▶ _What to do_
I'd like the data below restated word for word, with the pictures left out.

▶ _Available data_
####################

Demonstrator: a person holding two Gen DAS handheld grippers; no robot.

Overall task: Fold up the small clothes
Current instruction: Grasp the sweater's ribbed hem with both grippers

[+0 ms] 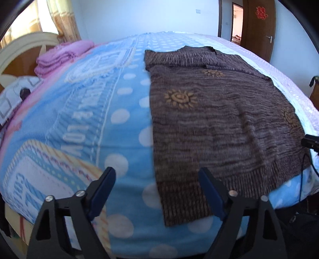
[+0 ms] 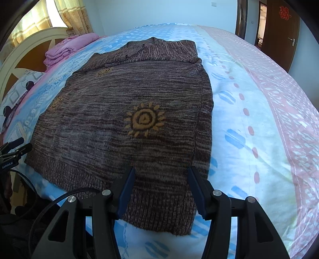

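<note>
Home bedroom: bed (image 1: 123, 111) wearing a blue dotted blanket, cream headboard (image 2: 22, 49) standing behind, folded pink bedding (image 1: 59, 57) lying by a pillow (image 2: 18, 93), curtains (image 2: 69, 16) hanging, wooden door (image 1: 259, 27) standing open.

1. Sweater (image 2: 127, 111) lies flat on the bed (image 2: 249, 111), hem at the near edge, collar at the far end.
2. Folded blanket (image 1: 61, 57) sits far left by the headboard (image 2: 30, 51).
3. Door (image 1: 259, 29) stands behind the bed, far right.

sweater (image 2: 127, 111): coarse ribbed knit, matt
blanket (image 1: 83, 119): soft fleece, fuzzy
door (image 1: 259, 29): smooth wood, slight sheen
</note>
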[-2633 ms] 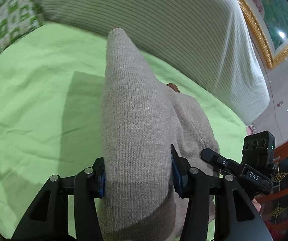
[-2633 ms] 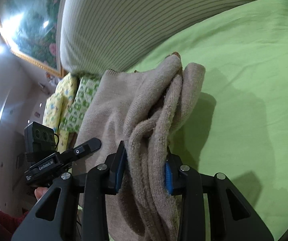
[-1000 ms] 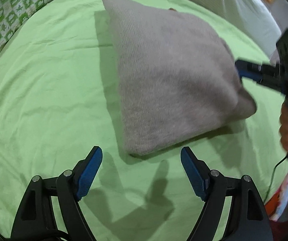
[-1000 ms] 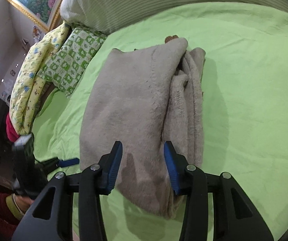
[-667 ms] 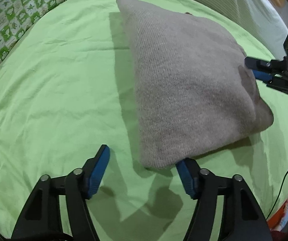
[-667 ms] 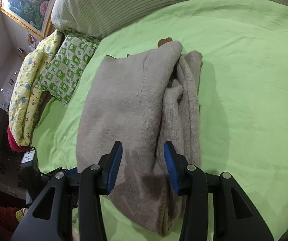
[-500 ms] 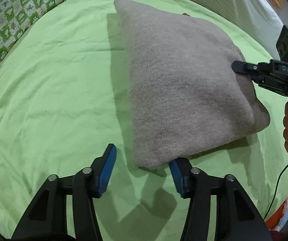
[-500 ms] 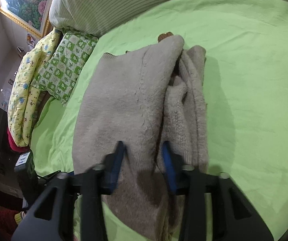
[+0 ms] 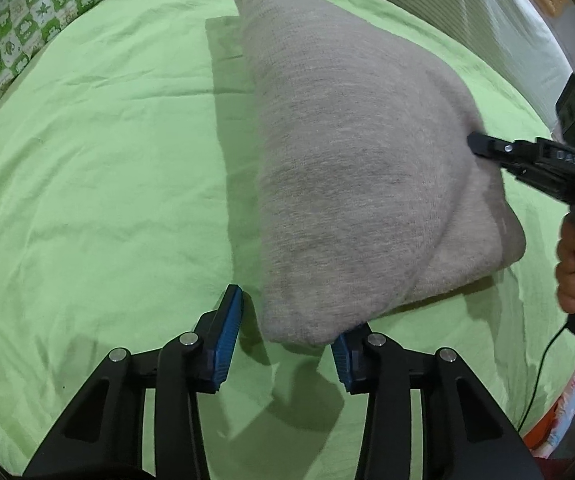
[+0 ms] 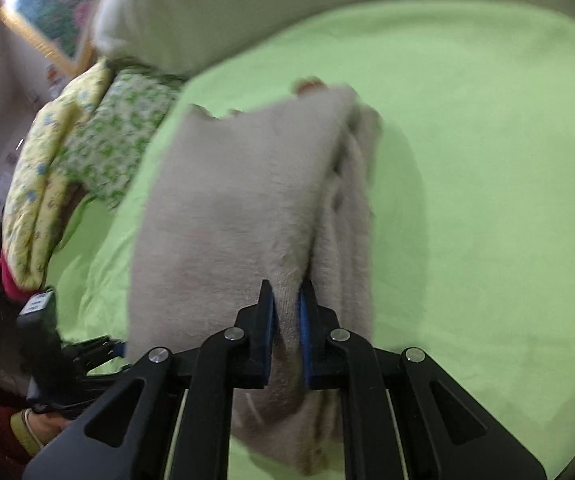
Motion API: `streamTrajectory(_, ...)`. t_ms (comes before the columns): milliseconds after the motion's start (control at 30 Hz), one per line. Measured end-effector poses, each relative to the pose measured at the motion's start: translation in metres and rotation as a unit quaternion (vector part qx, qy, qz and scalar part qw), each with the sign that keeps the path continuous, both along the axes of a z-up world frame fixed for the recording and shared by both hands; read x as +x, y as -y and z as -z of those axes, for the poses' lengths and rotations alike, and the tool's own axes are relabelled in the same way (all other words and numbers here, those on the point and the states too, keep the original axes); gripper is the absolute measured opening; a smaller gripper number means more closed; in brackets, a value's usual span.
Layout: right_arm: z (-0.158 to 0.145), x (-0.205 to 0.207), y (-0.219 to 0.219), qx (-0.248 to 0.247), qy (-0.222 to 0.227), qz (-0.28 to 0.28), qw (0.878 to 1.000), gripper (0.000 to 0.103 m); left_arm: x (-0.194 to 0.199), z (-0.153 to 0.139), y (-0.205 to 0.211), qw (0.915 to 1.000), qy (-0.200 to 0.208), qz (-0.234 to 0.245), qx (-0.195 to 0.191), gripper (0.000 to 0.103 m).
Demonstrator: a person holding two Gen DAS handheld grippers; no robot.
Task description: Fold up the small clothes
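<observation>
**A:** While our left gripper (image 9: 287,336) is closing, where's the sweater (image 9: 367,160) against it?

**B:** On the green sheet (image 9: 87,160), its near corner sitting between the left jaws, pads not pressing yet. Long axis runs away from that corner toward the striped pillow (image 9: 507,32).

**A:** Right side?

**B:** Our right gripper (image 10: 286,320) is narrow, clamped on the sweater's top fold. We're at both near corners, right ahead of left.

It was a bedroom in a home: a bed (image 9: 87,160) spread with a green sheet, a striped pillow (image 9: 487,20) at its head, patterned quilts (image 10: 87,148) piled beside it, and a gilt-framed picture (image 10: 43,20) on the wall.
</observation>
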State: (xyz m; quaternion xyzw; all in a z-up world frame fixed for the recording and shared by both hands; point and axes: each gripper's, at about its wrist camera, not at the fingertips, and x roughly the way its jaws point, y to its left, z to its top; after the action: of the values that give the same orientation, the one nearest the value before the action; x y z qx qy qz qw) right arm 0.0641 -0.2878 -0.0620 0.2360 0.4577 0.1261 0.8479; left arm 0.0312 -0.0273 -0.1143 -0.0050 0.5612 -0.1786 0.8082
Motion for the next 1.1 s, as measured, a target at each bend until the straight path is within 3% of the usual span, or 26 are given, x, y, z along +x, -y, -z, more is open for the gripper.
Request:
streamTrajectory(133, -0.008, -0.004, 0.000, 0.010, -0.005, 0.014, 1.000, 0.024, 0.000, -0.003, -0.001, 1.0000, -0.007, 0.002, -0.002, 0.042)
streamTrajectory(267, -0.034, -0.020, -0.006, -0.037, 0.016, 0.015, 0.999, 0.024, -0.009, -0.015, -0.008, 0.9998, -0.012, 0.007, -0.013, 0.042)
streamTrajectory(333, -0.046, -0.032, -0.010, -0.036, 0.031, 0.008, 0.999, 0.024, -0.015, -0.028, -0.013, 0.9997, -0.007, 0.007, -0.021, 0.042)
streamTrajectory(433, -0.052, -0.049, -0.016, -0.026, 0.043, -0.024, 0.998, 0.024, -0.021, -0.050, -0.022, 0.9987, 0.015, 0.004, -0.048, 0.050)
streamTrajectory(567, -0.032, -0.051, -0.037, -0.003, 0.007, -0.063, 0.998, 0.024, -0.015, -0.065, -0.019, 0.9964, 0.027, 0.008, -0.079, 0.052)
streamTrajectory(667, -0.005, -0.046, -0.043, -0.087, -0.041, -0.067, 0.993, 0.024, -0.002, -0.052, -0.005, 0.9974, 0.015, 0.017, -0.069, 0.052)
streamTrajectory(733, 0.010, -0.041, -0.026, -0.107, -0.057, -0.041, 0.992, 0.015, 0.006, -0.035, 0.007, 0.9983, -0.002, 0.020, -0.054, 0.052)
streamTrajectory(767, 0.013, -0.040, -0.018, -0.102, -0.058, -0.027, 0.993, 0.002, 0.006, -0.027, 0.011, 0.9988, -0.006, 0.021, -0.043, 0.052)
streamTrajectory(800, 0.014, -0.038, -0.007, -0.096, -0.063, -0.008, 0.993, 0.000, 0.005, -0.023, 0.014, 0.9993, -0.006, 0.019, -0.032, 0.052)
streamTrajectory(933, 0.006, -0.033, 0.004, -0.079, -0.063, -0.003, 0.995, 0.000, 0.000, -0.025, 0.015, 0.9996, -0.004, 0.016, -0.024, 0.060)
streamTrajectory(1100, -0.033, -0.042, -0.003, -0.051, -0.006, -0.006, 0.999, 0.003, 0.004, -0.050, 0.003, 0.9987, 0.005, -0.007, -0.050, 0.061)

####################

▶ _Worked solution_
Demonstrator: a person holding two Gen DAS handheld grippers; no robot.

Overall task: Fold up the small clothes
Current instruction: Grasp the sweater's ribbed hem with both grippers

[+0 ms] 
[+0 ms] 

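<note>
Home bedroom: bed (image 1: 123, 111) wearing a blue dotted blanket, cream headboard (image 2: 22, 49) standing behind, folded pink bedding (image 1: 59, 57) lying by a pillow (image 2: 18, 93), curtains (image 2: 69, 16) hanging, wooden door (image 1: 259, 27) standing open.

1. Sweater (image 2: 127, 111) lies flat on the bed (image 2: 249, 111), hem at the near edge, collar at the far end.
2. Folded blanket (image 1: 61, 57) sits far left by the headboard (image 2: 30, 51).
3. Door (image 1: 259, 29) stands behind the bed, far right.

sweater (image 2: 127, 111): coarse ribbed knit, matt
blanket (image 1: 83, 119): soft fleece, fuzzy
door (image 1: 259, 29): smooth wood, slight sheen
</note>
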[-2633 ms] 
[-2633 ms] 
[-1000 ms] 
[-1000 ms] 
[-667 ms] 
[-667 ms] 
[-500 ms] 
[-500 ms] 
[+0 ms] 
[+0 ms] 
Motion API: `streamTrajectory(_, ...)`. t_ms (comes before the columns): milliseconds after the motion's start (control at 30 Hz), one per line. Measured end-effector poses, each relative to the pose measured at the motion's start: translation in metres and rotation as a unit quaternion (vector part qx, qy, qz and scalar part qw), each with the sign that keeps the path continuous, both along the axes of a z-up world frame fixed for the recording and shared by both hands; read x as +x, y as -y and z as -z of those axes, for the poses' lengths and rotations alike, and the tool's own axes are relabelled in the same way (all other words and numbers here, those on the point and the states too, keep the original axes); gripper is the absolute measured opening; a smaller gripper number means more closed; in brackets, a value's usual span.
Layout: right_arm: z (-0.158 to 0.145), x (-0.205 to 0.207), y (-0.219 to 0.219), qx (-0.248 to 0.247), qy (-0.222 to 0.227), qz (-0.28 to 0.28), qw (0.878 to 1.000), gripper (0.000 to 0.103 m); left_arm: x (-0.194 to 0.199), z (-0.153 to 0.139), y (-0.205 to 0.211), qw (0.915 to 1.000), qy (-0.200 to 0.208), qz (-0.234 to 0.245), qx (-0.195 to 0.191), gripper (0.000 to 0.103 m).
Demonstrator: a person holding two Gen DAS handheld grippers; no robot.
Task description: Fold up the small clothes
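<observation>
**A:** While our left gripper (image 9: 287,336) is closing, where's the sweater (image 9: 367,160) against it?

**B:** On the green sheet (image 9: 87,160), its near corner sitting between the left jaws, pads not pressing yet. Long axis runs away from that corner toward the striped pillow (image 9: 507,32).

**A:** Right side?

**B:** Our right gripper (image 10: 286,320) is narrow, clamped on the sweater's top fold. We're at both near corners, right ahead of left.

It was a bedroom in a home: a bed (image 9: 87,160) spread with a green sheet, a striped pillow (image 9: 487,20) at its head, patterned quilts (image 10: 87,148) piled beside it, and a gilt-framed picture (image 10: 43,20) on the wall.
</observation>
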State: (xyz m; quaternion xyzw; all in a z-up world frame fixed for the recording and shared by both hands; point and axes: each gripper's, at about its wrist camera, not at the fingertips, and x roughly the way its jaws point, y to its left, z to its top; after the action: of the values that give the same orientation, the one nearest the value before the action; x y z qx qy qz qw) right arm 0.0641 -0.2878 -0.0620 0.2360 0.4577 0.1261 0.8479; left arm 0.0312 -0.0273 -0.1143 -0.0050 0.5612 -0.1786 0.8082
Motion for the next 1.1 s, as measured, a target at each bend until the straight path is within 3% of the usual span, or 26 are given, x, y, z along +x, -y, -z, more is open for the gripper.
Request:
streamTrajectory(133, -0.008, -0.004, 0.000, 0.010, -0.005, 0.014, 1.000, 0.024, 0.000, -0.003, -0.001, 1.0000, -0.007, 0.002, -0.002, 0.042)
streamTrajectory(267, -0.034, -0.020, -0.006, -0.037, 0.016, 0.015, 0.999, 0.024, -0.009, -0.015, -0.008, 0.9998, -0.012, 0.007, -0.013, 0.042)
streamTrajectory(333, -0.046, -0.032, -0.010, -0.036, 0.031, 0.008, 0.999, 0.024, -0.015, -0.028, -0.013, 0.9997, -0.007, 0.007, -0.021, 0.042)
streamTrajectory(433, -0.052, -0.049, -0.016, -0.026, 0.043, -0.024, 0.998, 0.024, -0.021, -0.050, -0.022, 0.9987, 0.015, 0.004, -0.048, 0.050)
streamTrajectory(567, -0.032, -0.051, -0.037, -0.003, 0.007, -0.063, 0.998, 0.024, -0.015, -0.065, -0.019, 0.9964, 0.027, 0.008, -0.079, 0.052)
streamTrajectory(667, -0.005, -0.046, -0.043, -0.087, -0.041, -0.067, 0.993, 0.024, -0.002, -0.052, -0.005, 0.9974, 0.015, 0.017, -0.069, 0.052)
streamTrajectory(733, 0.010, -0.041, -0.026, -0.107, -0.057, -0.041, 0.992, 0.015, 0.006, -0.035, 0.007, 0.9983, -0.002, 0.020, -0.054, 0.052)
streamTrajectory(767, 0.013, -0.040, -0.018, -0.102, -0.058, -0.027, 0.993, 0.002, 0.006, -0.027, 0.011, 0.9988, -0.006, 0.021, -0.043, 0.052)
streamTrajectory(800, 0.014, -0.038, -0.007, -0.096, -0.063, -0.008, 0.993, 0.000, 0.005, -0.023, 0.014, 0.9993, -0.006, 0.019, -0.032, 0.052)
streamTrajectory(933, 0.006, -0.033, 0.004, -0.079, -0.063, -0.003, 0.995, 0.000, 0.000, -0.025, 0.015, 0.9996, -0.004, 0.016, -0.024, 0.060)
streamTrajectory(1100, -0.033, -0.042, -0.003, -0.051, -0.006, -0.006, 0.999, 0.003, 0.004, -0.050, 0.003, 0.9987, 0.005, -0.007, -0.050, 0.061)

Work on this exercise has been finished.